> **Data for this task**:
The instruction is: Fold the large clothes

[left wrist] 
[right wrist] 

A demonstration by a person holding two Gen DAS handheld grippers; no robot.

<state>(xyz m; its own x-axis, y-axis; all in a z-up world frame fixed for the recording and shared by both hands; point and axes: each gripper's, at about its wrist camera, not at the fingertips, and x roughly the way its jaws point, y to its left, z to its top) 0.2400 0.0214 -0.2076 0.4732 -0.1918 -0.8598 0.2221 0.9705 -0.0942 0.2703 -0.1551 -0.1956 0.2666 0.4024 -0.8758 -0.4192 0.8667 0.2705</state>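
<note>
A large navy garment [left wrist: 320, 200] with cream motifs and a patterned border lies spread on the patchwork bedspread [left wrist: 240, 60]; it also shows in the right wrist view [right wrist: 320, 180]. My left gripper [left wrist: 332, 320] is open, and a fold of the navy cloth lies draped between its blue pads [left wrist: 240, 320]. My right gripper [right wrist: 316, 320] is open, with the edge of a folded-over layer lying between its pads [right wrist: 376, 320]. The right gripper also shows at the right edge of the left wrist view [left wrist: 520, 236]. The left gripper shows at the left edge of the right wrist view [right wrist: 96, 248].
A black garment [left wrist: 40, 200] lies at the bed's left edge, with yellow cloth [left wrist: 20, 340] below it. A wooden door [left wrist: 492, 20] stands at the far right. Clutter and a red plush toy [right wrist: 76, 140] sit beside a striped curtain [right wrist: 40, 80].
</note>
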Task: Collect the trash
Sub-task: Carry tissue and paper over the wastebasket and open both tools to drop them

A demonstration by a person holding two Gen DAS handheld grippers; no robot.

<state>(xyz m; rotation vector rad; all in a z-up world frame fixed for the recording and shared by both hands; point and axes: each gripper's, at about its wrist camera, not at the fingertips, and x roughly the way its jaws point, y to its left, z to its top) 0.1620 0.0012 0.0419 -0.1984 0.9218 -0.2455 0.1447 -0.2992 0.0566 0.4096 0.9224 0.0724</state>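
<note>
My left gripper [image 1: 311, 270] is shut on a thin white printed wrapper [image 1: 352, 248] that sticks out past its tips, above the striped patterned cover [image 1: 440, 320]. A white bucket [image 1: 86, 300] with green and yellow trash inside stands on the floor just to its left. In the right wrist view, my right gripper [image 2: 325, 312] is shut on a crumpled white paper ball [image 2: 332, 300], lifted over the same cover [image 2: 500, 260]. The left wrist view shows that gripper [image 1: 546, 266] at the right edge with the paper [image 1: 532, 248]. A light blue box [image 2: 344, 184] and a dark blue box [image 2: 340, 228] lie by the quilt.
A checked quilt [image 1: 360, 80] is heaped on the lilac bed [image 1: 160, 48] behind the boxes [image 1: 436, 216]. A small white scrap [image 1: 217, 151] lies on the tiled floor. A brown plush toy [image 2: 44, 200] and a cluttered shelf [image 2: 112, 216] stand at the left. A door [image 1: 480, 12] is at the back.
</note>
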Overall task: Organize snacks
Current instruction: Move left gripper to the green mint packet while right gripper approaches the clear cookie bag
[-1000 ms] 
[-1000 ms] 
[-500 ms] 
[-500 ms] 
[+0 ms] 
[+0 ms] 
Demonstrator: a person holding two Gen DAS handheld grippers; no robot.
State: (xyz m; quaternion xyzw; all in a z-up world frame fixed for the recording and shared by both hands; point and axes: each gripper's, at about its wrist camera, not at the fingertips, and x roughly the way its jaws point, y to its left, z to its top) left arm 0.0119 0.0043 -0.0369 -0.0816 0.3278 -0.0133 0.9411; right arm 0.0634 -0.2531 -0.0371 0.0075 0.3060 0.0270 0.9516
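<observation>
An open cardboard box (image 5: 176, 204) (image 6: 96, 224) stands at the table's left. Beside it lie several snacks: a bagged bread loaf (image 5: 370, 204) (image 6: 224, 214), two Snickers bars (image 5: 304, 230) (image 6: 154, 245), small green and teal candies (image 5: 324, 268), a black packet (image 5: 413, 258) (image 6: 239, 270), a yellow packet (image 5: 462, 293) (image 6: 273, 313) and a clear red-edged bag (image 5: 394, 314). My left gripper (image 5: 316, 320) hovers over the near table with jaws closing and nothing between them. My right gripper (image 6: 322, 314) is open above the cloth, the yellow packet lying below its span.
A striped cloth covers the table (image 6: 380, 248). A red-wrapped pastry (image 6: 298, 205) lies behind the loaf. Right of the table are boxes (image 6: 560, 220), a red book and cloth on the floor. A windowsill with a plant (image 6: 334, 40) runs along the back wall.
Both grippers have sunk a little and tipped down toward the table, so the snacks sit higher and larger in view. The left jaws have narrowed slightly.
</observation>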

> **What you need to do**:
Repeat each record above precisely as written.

> **Task result**:
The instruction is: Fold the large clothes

[left wrist] 
[right wrist] 

A demonstration by a person holding two Gen DAS handheld grippers; no robot.

<state>(xyz m; its own x-axis, y-axis; all in a z-up world frame fixed for the recording and shared by both hands; point and axes: each gripper's, at about its wrist camera, not at the fingertips, and x roughly the way its jaws point, y to its left, z to its top) 0.2400 0.0214 -0.2076 0.4732 -0.1918 -0.8598 0.2221 0.9705 -0.0942 0.2703 -0.1551 -0.1956 0.2666 0.4024 -0.8758 -0.4192 0.8667 0.2705</state>
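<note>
A large navy garment [left wrist: 320, 200] with cream motifs and a patterned border lies spread on the patchwork bedspread [left wrist: 240, 60]; it also shows in the right wrist view [right wrist: 320, 180]. My left gripper [left wrist: 332, 320] is open, and a fold of the navy cloth lies draped between its blue pads [left wrist: 240, 320]. My right gripper [right wrist: 316, 320] is open, with the edge of a folded-over layer lying between its pads [right wrist: 376, 320]. The right gripper also shows at the right edge of the left wrist view [left wrist: 520, 236]. The left gripper shows at the left edge of the right wrist view [right wrist: 96, 248].
A black garment [left wrist: 40, 200] lies at the bed's left edge, with yellow cloth [left wrist: 20, 340] below it. A wooden door [left wrist: 492, 20] stands at the far right. Clutter and a red plush toy [right wrist: 76, 140] sit beside a striped curtain [right wrist: 40, 80].
</note>
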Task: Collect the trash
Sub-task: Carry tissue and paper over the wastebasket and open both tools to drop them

A demonstration by a person holding two Gen DAS handheld grippers; no robot.

<state>(xyz m; rotation vector rad; all in a z-up world frame fixed for the recording and shared by both hands; point and axes: each gripper's, at about its wrist camera, not at the fingertips, and x roughly the way its jaws point, y to its left, z to its top) 0.1620 0.0012 0.0419 -0.1984 0.9218 -0.2455 0.1447 -0.2992 0.0566 0.4096 0.9224 0.0724</state>
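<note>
My left gripper [image 1: 311, 270] is shut on a thin white printed wrapper [image 1: 352, 248] that sticks out past its tips, above the striped patterned cover [image 1: 440, 320]. A white bucket [image 1: 86, 300] with green and yellow trash inside stands on the floor just to its left. In the right wrist view, my right gripper [image 2: 325, 312] is shut on a crumpled white paper ball [image 2: 332, 300], lifted over the same cover [image 2: 500, 260]. The left wrist view shows that gripper [image 1: 546, 266] at the right edge with the paper [image 1: 532, 248]. A light blue box [image 2: 344, 184] and a dark blue box [image 2: 340, 228] lie by the quilt.
A checked quilt [image 1: 360, 80] is heaped on the lilac bed [image 1: 160, 48] behind the boxes [image 1: 436, 216]. A small white scrap [image 1: 217, 151] lies on the tiled floor. A brown plush toy [image 2: 44, 200] and a cluttered shelf [image 2: 112, 216] stand at the left. A door [image 1: 480, 12] is at the back.
</note>
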Overall task: Organize snacks
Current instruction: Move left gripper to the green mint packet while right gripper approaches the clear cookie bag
[-1000 ms] 
[-1000 ms] 
[-500 ms] 
[-500 ms] 
[+0 ms] 
[+0 ms] 
Demonstrator: a person holding two Gen DAS handheld grippers; no robot.
State: (xyz m; quaternion xyzw; all in a z-up world frame fixed for the recording and shared by both hands; point and axes: each gripper's, at about its wrist camera, not at the fingertips, and x roughly the way its jaws point, y to its left, z to its top) left arm 0.0119 0.0043 -0.0369 -0.0816 0.3278 -0.0133 0.9411; right arm 0.0634 -0.2531 -0.0371 0.0075 0.3060 0.0270 0.9516
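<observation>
An open cardboard box (image 5: 176, 204) (image 6: 96, 224) stands at the table's left. Beside it lie several snacks: a bagged bread loaf (image 5: 370, 204) (image 6: 224, 214), two Snickers bars (image 5: 304, 230) (image 6: 154, 245), small green and teal candies (image 5: 324, 268), a black packet (image 5: 413, 258) (image 6: 239, 270), a yellow packet (image 5: 462, 293) (image 6: 273, 313) and a clear red-edged bag (image 5: 394, 314). My left gripper (image 5: 316, 320) hovers over the near table with jaws closing and nothing between them. My right gripper (image 6: 322, 314) is open above the cloth, the yellow packet lying below its span.
A striped cloth covers the table (image 6: 380, 248). A red-wrapped pastry (image 6: 298, 205) lies behind the loaf. Right of the table are boxes (image 6: 560, 220), a red book and cloth on the floor. A windowsill with a plant (image 6: 334, 40) runs along the back wall.
Both grippers have sunk a little and tipped down toward the table, so the snacks sit higher and larger in view. The left jaws have narrowed slightly.
</observation>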

Nothing more is needed to complete the output.